Marcelo: Po, porque é assim “Po, tá com o revólver?” “Tô com o oitão aqui”. “Tá com bala?” “Tá”. “Então, bora. Vamo dar tiro ali”. “Aonde?” “Naqueles bicho lá?” “É!” “Bora!”

Sophia: Mas você nunca sentiu ressentimento de matar alguém? Marcelo: Po, eu não sei te dizer, por que eu nunca matei. Sophia: Como assim?

Marcelo: Ri sem jeito. É que eu já fui pra dar tiro, mas nunca vi um pilantra moscando.

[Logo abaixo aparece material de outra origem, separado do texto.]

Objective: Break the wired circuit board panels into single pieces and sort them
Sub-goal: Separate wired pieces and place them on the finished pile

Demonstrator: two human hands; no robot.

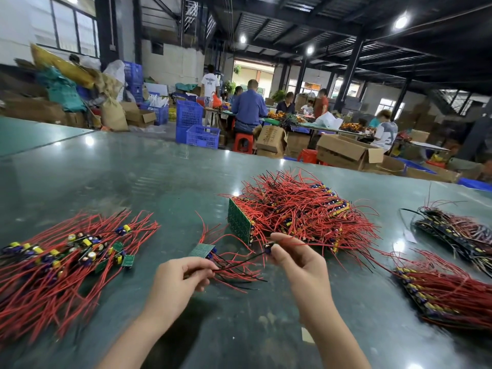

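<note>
Your left hand pinches wires of a small board; your right hand pinches a piece, mostly hidden. Panels lie beyond them on the green surface.

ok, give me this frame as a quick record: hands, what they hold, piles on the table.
left hand: pinches a bunch of red and black wires
small board: hangs on those wires, just above the table
right hand: pinches a single piece by its parts
left pile: single pieces, wires fanned out
middle pile: unbroken panels, one green panel on edge
right stacks: more wired panels, lying flat
</note>
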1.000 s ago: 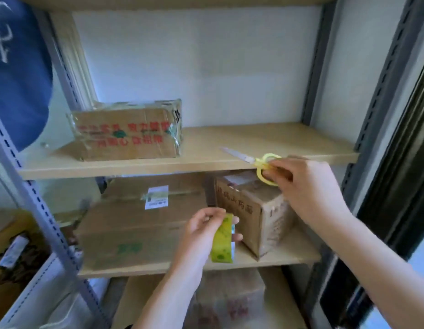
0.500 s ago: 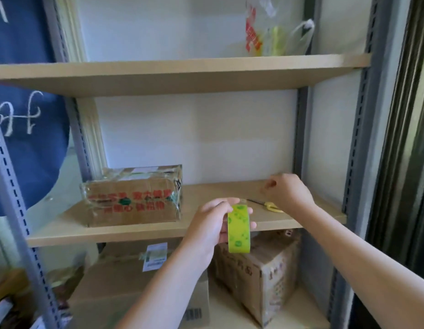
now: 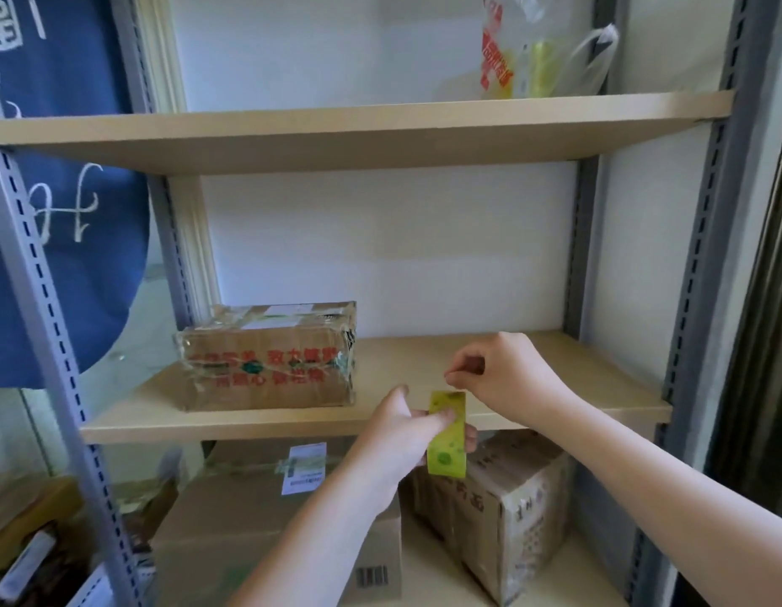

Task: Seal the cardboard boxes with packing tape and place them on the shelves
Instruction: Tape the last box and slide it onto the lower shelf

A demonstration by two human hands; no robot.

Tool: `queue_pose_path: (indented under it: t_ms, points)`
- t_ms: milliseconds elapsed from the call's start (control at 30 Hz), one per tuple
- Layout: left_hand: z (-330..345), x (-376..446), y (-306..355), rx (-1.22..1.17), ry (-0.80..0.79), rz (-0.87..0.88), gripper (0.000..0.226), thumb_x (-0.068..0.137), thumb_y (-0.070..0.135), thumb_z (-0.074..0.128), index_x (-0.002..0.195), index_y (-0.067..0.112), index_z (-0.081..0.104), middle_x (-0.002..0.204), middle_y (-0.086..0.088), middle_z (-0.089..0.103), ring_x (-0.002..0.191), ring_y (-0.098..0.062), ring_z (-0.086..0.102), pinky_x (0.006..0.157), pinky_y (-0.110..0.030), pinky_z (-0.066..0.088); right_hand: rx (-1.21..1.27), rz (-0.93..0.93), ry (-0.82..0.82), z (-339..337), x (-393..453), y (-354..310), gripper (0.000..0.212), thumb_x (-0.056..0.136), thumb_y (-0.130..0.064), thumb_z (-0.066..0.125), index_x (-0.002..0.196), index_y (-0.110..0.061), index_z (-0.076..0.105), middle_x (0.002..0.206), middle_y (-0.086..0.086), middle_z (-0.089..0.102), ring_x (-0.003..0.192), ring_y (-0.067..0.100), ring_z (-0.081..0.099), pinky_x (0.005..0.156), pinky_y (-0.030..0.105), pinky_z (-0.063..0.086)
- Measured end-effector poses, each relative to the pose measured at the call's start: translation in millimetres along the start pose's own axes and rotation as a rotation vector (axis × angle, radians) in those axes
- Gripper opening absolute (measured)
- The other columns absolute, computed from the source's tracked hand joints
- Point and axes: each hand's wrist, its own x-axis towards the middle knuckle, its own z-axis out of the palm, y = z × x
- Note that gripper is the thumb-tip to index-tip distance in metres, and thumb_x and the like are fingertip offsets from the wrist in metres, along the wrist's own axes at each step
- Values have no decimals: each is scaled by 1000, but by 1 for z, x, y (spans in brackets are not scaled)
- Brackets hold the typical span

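The yellow-green tape roll [image 3: 447, 433] is standing on edge in front of the middle shelf [image 3: 258, 424], and the left hand [image 3: 404, 435] is gripping it, thumb pressing on its outer face. Just above it the right hand [image 3: 501, 374] is pinching thumb and forefinger together right at the roll's top edge, though what they are nipping is too small to tell. A taped cardboard box [image 3: 269, 357] is sitting on that shelf to the left, two more boxes [image 3: 503, 506] are resting below, and a plastic bag [image 3: 542, 50] is sitting on the top shelf.
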Motion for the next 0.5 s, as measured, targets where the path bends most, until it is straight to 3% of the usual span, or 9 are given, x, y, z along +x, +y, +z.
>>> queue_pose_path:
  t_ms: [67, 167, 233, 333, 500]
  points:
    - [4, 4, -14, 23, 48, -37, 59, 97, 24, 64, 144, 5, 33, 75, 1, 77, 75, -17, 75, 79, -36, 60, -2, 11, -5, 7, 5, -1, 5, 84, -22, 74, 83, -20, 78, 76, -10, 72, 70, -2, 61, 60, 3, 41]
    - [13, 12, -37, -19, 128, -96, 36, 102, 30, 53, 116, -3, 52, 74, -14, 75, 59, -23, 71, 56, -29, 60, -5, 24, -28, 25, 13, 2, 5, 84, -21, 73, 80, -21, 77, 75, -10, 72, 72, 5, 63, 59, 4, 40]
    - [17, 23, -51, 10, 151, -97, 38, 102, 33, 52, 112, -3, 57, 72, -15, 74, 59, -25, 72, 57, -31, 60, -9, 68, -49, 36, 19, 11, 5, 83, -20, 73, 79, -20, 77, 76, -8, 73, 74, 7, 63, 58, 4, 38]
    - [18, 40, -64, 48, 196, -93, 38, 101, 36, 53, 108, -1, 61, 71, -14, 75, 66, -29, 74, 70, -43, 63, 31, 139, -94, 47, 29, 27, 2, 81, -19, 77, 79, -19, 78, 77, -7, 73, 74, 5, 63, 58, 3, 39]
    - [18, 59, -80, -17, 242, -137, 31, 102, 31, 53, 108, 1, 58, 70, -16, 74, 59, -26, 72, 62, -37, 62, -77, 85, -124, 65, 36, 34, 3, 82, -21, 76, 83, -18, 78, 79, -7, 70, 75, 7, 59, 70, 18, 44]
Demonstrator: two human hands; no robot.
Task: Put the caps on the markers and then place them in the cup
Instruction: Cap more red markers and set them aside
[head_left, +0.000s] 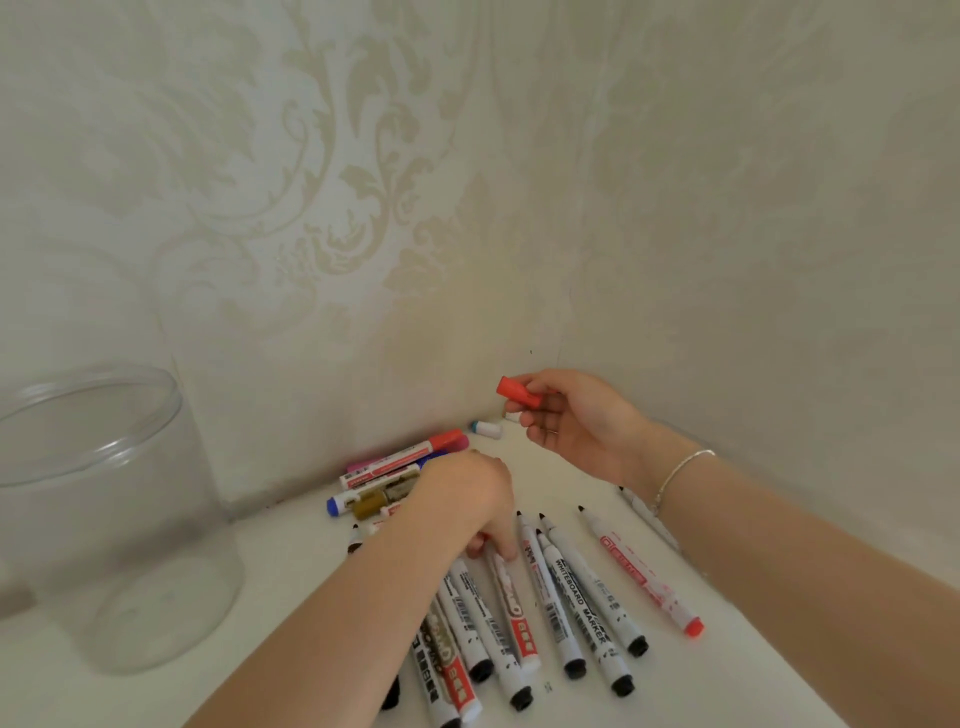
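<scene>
the right hand (582, 421) is hovering above the white tabletop (291, 582) near the wall corner, pinching a small red plastic marker cap (514, 391) between thumb and fingertips. the left hand (467, 499) is reaching down into the fan of uncapped white whiteboard markers (571, 597), its curled fingers touching a white marker with a red label (511, 603). a tall clear plastic cup (104, 509) is standing well apart at the left. capped markers (395, 462) are lying just behind the left hand.
</scene>
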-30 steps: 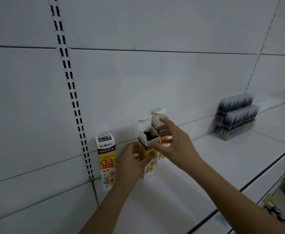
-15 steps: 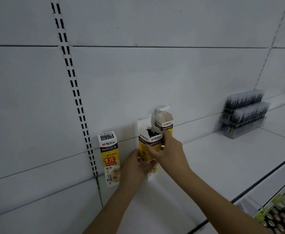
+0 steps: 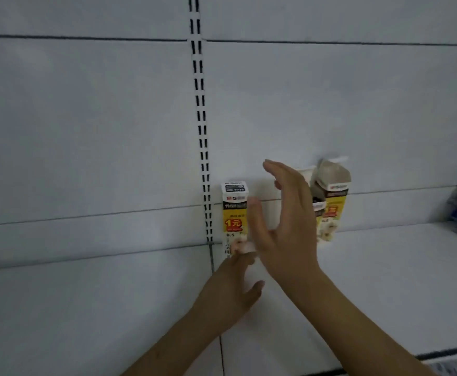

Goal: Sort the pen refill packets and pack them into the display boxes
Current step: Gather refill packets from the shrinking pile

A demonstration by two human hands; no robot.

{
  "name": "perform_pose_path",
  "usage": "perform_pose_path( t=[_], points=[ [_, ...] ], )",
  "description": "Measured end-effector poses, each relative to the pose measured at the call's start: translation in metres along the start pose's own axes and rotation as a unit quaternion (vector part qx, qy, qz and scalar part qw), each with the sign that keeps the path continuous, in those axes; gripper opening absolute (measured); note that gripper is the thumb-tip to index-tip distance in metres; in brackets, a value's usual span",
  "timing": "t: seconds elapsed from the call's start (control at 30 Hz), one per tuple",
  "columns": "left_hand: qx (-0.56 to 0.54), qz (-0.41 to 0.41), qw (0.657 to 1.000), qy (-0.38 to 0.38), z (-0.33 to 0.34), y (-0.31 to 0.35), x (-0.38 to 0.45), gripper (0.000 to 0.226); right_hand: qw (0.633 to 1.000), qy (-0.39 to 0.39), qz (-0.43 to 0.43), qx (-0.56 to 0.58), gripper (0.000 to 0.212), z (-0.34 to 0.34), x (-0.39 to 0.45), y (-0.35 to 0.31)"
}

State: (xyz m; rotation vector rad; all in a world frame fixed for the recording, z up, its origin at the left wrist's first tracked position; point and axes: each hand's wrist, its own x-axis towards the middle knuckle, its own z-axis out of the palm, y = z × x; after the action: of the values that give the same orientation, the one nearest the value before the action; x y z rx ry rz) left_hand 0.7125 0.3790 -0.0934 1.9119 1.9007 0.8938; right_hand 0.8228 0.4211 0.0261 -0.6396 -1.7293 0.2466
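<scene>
Up close, the right hand (image 3: 284,229) hung released, fingers spread, before two open-topped display boxes (image 3: 330,207) on the white shelf (image 3: 384,280); the left hand (image 3: 230,291), loosely relaxed, reached a fingertip to the closed box (image 3: 232,213)

Two bare forearms are showing from the near edge, each ending in one of the hands: the left hand (image 3: 228,293) and the right hand (image 3: 285,226). Nothing is covering them: no sleeves, gloves, rings, watch or bands are showing. Short, unpainted fingernails are showing on the left hand's fingertips (image 3: 242,246).
</scene>
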Motion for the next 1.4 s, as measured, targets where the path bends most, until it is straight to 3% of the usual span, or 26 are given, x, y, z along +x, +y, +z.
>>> perform_pose_path(
  t=[0.1,0.23,0.43,0.6,0.73,0.83,0.93,1.03,1.2,1.4],
  points=[
    [-0.018,-0.039,0.997,0.068,-0.033,-0.019,-0.041,0.041,0.992,-0.073,-0.016,0.098,0.045,0.050,-0.006,-0.031],
    [0.040,-0.097,0.981,0.162,-0.076,-0.068,-0.106,0.039,0.970,-0.151,-0.014,0.191,0.039,0.123,-0.023,-0.081],
    [0.111,-0.212,0.916,0.323,-0.174,-0.154,-0.211,0.023,0.932,-0.245,0.028,0.264,0.033,0.221,-0.057,-0.173],
    [0.204,-0.283,0.839,0.418,-0.250,-0.236,-0.291,0.023,0.912,-0.344,0.018,0.221,0.034,0.315,-0.106,-0.238],
    [0.216,-0.410,0.787,0.407,-0.297,-0.287,-0.328,0.048,0.881,-0.455,0.021,0.125,0.037,0.384,-0.143,-0.272],
    [0.196,-0.471,0.792,0.335,-0.319,-0.317,-0.338,0.067,0.863,-0.501,0.064,0.026,0.056,0.421,-0.160,-0.287],
    [0.172,-0.431,0.829,0.312,-0.332,-0.333,-0.341,0.060,0.847,-0.526,0.054,-0.055,0.067,0.446,-0.165,-0.293],
    [0.158,-0.403,0.840,0.327,-0.338,-0.337,-0.344,0.052,0.829,-0.546,0.057,-0.108,0.060,0.459,-0.156,-0.295],
    [0.163,-0.376,0.837,0.362,-0.332,-0.336,-0.346,0.049,0.780,-0.614,0.065,-0.097,0.044,0.463,-0.131,-0.292],
    [0.138,-0.358,0.813,0.437,-0.335,-0.335,-0.339,0.046,0.772,-0.625,0.101,-0.054,0.035,0.451,-0.127,-0.270]
  ],
)
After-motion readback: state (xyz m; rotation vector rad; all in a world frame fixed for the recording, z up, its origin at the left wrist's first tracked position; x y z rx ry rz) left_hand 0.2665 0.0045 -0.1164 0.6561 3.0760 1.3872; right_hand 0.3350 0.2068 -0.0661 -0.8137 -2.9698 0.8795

Pelos comentários de Marcelo ao longo dos encontros e até mesmo naquela entrevista, eu jamais poderia imaginar que ele nunca havia matado ninguém. Independente dos motivos que o tenha levado a não fazê-lo, certamente não foi porque “nunca viu um pilantra moscando”. Entretanto, o que se evidenciava era que, mesmo para mim, esta não era uma coisa muito fácil de assumir. O mesmo aconteceu com outro jovem que também só descobri que nunca tinha cometido homicídio no dia da entrevista individual. Esse não era o tipo de comentário que eles podiam fazer na frente dos demais e a razão era clara:

David: É porque nessa cadeia aqui é um querendo ser mais que o outro. É um querendo ser mais bandido que o outro.